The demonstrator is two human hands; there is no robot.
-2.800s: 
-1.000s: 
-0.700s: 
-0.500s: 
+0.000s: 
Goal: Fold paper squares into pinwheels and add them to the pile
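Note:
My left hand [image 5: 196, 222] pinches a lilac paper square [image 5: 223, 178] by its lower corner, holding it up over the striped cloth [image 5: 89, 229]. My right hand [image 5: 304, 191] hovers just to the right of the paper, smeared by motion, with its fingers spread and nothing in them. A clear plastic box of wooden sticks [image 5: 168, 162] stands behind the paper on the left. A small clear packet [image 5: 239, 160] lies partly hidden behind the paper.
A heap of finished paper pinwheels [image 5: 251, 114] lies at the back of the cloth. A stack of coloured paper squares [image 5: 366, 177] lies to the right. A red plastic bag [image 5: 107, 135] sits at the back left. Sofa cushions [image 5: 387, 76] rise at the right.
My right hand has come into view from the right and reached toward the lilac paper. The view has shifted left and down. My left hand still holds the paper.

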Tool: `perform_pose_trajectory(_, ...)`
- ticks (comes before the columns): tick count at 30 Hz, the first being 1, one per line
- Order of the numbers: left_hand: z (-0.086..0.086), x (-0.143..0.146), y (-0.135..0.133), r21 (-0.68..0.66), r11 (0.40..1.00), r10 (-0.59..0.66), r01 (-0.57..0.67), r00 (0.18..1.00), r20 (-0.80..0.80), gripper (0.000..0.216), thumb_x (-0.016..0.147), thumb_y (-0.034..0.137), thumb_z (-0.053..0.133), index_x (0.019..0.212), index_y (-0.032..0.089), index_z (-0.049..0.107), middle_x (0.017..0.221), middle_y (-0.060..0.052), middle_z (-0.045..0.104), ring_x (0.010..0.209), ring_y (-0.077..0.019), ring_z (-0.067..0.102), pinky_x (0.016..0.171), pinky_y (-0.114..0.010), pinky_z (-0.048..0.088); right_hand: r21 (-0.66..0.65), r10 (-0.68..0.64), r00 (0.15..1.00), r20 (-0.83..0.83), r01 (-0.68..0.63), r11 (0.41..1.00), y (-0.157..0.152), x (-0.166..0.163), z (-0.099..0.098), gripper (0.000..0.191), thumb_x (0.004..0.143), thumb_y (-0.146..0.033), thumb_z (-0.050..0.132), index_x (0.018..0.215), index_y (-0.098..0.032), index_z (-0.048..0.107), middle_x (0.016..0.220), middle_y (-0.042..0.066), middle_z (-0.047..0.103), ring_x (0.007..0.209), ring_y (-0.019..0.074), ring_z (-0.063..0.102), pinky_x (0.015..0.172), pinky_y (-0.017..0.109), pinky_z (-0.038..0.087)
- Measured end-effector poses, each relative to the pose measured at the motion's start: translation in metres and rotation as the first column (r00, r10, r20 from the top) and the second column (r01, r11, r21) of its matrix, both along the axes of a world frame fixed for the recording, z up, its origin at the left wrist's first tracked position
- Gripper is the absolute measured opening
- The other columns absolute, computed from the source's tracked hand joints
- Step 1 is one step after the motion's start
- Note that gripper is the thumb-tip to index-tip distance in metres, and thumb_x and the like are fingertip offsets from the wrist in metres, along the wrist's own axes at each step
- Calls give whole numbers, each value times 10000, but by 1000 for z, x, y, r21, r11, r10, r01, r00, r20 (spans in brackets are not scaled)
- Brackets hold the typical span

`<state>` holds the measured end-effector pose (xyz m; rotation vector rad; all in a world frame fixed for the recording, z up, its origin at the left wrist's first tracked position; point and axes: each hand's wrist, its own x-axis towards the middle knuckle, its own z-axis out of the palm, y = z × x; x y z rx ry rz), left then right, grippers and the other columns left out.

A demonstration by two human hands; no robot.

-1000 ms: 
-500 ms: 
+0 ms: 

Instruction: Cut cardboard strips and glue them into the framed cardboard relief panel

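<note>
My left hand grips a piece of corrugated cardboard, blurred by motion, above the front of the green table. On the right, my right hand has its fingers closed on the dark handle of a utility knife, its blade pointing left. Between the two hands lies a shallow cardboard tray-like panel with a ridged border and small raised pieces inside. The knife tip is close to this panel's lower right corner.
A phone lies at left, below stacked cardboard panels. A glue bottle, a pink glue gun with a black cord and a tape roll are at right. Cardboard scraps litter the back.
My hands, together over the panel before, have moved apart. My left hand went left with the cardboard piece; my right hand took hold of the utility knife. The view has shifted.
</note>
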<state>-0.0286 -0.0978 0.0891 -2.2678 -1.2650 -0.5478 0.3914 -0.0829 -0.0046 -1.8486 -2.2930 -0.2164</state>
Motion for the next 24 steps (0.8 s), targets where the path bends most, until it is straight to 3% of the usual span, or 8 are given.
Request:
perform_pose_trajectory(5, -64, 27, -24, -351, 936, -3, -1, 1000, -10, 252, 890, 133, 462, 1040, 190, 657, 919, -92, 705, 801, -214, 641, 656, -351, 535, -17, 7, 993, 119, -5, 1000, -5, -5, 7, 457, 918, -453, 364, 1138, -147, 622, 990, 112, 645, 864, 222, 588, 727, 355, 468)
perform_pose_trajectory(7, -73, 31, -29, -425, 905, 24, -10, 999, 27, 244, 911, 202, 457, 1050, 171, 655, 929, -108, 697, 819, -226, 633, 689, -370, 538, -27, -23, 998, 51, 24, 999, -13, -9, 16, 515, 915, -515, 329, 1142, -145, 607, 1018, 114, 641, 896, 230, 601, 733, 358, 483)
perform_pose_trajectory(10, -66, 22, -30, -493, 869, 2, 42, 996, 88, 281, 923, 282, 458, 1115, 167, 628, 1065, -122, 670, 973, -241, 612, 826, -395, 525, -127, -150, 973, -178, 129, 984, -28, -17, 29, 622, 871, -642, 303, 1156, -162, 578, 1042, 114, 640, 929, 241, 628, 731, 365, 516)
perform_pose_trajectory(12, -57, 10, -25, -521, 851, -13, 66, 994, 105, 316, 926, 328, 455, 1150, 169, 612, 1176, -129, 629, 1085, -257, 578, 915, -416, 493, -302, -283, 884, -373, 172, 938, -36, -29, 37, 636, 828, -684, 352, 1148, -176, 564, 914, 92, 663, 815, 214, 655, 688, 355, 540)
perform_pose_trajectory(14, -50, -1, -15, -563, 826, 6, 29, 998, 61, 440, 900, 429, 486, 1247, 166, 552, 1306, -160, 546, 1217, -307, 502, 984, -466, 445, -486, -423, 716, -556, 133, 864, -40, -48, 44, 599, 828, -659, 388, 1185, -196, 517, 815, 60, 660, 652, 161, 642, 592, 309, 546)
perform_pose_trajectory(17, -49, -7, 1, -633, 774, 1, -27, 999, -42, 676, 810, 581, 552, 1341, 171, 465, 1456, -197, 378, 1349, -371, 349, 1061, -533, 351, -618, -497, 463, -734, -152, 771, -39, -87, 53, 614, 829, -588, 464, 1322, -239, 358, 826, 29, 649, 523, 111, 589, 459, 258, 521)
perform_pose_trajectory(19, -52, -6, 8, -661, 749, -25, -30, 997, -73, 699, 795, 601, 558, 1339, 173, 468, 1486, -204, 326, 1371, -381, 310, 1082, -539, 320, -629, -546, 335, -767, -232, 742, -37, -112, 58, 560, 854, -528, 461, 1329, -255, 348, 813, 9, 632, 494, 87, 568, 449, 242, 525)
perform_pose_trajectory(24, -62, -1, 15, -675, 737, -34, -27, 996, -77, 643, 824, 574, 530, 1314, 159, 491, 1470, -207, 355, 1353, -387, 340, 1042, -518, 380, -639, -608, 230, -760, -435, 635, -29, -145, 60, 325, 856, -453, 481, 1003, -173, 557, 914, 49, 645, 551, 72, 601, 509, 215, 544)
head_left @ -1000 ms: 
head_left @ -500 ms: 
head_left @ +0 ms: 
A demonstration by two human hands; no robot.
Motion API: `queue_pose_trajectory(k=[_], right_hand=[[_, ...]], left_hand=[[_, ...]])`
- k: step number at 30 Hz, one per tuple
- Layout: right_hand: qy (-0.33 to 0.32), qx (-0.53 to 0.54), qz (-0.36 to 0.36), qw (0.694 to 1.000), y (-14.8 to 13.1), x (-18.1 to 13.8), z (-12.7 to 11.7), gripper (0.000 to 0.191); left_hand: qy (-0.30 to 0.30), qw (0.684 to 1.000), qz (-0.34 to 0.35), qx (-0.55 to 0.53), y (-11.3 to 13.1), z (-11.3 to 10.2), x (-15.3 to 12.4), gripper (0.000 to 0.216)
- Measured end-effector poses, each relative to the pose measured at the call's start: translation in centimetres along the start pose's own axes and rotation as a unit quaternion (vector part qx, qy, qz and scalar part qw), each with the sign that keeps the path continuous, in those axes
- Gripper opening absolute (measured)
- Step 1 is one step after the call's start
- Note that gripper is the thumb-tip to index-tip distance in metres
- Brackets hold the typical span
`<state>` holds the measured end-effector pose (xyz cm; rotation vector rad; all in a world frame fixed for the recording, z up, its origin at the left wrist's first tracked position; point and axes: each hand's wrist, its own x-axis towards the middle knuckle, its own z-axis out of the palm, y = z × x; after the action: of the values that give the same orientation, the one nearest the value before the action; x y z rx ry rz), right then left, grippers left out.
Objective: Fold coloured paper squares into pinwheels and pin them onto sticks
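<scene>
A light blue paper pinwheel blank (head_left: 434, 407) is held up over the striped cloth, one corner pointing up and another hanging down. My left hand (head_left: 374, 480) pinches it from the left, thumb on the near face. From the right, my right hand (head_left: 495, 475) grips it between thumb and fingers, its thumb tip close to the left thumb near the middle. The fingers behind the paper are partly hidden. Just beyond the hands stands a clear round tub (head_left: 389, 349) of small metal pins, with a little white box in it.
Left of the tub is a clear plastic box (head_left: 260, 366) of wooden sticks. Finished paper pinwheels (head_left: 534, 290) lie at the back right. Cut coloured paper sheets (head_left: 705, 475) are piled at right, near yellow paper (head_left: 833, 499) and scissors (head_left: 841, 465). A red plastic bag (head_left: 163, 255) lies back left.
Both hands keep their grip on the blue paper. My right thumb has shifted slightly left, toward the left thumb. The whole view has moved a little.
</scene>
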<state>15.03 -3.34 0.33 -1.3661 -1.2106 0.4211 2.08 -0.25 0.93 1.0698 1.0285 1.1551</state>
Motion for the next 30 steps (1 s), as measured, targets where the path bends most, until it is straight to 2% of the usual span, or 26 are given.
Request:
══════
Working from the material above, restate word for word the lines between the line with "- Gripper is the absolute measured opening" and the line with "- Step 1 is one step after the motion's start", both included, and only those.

• [PROBLEM SOLUTION]:
- Gripper is the absolute measured opening
- The other columns absolute, computed from the source's tracked hand joints
- Step 1 is one step after the motion's start

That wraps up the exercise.